• Task requirements: Write out exactly, please, the lines from the one containing "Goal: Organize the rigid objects" to the end of the material.

Start of Dataset records

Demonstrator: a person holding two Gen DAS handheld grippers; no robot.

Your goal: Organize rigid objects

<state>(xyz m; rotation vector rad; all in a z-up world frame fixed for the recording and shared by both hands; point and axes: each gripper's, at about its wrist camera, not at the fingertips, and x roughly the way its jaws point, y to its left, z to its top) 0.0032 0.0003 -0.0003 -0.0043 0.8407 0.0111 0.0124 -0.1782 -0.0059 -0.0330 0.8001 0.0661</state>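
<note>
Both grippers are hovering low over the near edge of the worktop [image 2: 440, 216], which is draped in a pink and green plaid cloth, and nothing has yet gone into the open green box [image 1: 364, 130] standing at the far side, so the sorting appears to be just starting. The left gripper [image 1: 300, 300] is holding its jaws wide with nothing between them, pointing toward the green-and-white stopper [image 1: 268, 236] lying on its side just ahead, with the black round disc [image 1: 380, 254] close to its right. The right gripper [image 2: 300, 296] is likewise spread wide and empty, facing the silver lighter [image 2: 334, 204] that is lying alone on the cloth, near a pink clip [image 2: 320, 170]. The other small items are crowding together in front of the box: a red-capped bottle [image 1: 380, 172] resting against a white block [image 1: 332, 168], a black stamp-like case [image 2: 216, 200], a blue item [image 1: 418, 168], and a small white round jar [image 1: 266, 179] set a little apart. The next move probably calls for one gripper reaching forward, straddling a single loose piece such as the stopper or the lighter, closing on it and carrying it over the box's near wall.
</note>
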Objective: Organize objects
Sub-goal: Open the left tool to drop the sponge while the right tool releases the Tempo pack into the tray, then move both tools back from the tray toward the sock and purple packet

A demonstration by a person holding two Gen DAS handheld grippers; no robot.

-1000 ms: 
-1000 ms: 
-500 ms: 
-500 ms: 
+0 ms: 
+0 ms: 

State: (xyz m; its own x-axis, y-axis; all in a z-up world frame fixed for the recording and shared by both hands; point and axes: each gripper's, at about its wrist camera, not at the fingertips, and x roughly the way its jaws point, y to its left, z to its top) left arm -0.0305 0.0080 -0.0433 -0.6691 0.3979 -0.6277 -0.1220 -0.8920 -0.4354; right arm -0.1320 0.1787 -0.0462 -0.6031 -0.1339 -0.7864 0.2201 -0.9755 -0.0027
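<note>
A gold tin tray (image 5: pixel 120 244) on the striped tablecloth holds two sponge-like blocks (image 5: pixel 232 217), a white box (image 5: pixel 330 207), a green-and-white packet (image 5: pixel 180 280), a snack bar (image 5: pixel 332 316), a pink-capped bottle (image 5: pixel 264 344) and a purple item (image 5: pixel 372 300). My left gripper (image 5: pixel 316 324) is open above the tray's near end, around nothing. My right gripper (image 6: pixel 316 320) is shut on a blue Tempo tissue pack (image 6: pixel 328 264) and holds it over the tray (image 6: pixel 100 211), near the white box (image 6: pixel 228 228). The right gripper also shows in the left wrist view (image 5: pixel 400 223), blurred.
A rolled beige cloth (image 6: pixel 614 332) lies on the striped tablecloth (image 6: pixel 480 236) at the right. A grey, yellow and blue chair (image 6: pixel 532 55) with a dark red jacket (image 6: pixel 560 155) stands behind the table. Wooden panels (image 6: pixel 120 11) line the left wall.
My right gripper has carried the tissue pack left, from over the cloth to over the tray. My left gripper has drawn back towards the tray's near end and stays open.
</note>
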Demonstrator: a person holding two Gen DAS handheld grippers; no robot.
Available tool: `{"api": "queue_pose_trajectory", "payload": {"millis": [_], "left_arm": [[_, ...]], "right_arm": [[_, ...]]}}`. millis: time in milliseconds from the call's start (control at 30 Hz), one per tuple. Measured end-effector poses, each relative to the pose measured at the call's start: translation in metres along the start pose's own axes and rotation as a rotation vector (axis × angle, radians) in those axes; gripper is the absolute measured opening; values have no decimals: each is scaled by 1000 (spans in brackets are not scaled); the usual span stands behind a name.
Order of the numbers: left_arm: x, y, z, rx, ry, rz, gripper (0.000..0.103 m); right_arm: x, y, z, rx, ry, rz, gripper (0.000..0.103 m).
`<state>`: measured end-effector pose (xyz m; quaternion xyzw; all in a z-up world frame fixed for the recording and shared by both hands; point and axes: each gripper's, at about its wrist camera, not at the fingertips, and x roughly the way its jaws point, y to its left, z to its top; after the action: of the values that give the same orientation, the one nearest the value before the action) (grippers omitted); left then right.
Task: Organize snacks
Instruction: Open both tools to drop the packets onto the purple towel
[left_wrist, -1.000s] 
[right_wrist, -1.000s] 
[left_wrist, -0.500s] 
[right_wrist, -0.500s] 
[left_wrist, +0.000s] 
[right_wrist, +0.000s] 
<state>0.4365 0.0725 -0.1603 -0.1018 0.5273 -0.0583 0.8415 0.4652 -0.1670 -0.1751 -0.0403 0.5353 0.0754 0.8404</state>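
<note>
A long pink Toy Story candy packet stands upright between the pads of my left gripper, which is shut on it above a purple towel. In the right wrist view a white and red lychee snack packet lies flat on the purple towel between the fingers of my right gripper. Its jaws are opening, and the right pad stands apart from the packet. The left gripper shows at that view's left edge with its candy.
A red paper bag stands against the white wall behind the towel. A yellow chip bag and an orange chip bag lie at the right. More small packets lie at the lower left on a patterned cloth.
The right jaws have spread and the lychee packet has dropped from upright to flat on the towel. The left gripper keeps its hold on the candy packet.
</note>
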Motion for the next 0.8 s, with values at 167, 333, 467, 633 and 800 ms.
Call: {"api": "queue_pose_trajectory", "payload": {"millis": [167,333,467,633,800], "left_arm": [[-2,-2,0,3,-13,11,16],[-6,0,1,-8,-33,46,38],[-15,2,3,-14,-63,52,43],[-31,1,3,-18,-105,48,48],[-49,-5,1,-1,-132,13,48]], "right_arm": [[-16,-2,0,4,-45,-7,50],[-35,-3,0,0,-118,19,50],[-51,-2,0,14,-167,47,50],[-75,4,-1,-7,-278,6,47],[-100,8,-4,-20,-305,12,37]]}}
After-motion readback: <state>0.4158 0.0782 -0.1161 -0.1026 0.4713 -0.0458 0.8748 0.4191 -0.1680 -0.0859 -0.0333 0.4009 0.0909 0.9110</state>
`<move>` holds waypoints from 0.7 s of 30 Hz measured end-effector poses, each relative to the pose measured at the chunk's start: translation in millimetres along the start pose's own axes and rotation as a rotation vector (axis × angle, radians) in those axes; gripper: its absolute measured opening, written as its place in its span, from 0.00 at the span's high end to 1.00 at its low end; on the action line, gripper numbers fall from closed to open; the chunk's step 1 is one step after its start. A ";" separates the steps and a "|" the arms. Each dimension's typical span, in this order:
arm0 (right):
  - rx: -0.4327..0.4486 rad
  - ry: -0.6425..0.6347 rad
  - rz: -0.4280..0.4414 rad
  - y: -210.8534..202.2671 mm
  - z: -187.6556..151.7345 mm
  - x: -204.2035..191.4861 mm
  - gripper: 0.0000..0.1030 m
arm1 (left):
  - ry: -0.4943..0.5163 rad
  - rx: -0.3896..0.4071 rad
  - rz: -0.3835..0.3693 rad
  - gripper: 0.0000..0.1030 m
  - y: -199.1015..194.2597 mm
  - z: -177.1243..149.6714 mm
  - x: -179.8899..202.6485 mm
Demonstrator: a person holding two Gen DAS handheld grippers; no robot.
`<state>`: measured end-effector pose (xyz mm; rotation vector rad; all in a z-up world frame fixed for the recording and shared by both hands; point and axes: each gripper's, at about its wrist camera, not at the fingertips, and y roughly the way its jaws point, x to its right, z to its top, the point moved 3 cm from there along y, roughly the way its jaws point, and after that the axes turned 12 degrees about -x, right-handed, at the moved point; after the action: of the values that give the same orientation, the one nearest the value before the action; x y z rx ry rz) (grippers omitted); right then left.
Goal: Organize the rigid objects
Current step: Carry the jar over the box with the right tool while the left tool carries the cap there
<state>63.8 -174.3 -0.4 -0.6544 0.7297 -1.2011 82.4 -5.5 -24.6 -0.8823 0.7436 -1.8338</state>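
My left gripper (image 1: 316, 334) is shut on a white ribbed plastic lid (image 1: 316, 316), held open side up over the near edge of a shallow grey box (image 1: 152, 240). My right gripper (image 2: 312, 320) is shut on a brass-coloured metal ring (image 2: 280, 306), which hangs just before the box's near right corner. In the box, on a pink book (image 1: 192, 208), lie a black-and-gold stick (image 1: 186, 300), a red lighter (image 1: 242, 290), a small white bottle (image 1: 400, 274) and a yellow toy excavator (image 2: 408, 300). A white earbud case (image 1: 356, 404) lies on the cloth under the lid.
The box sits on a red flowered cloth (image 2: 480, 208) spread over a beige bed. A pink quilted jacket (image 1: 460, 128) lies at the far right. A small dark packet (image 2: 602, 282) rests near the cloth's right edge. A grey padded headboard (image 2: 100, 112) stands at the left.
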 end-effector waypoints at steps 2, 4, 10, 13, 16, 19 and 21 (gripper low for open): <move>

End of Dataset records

• Exercise solution:
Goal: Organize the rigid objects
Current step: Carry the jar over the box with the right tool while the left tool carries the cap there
<state>63.8 -174.3 -0.4 -0.6544 0.7297 -1.2011 82.4 -5.5 -24.6 -0.8823 0.7436 -1.8338</state>
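My left gripper (image 1: 316, 334) is shut on a white ribbed plastic lid (image 1: 316, 316), held open side up over the near edge of a shallow grey box (image 1: 152, 240). My right gripper (image 2: 312, 320) is shut on a brass-coloured metal ring (image 2: 280, 306), which hangs just before the box's near right corner. In the box, on a pink book (image 1: 192, 208), lie a black-and-gold stick (image 1: 186, 300), a red lighter (image 1: 242, 290), a small white bottle (image 1: 400, 274) and a yellow toy excavator (image 2: 408, 300). A white earbud case (image 1: 356, 404) lies on the cloth under the lid.
The box sits on a red flowered cloth (image 2: 480, 208) spread over a beige bed. A pink quilted jacket (image 1: 460, 128) lies at the far right. A small dark packet (image 2: 602, 282) rests near the cloth's right edge. A grey padded headboard (image 2: 100, 112) stands at the left.
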 end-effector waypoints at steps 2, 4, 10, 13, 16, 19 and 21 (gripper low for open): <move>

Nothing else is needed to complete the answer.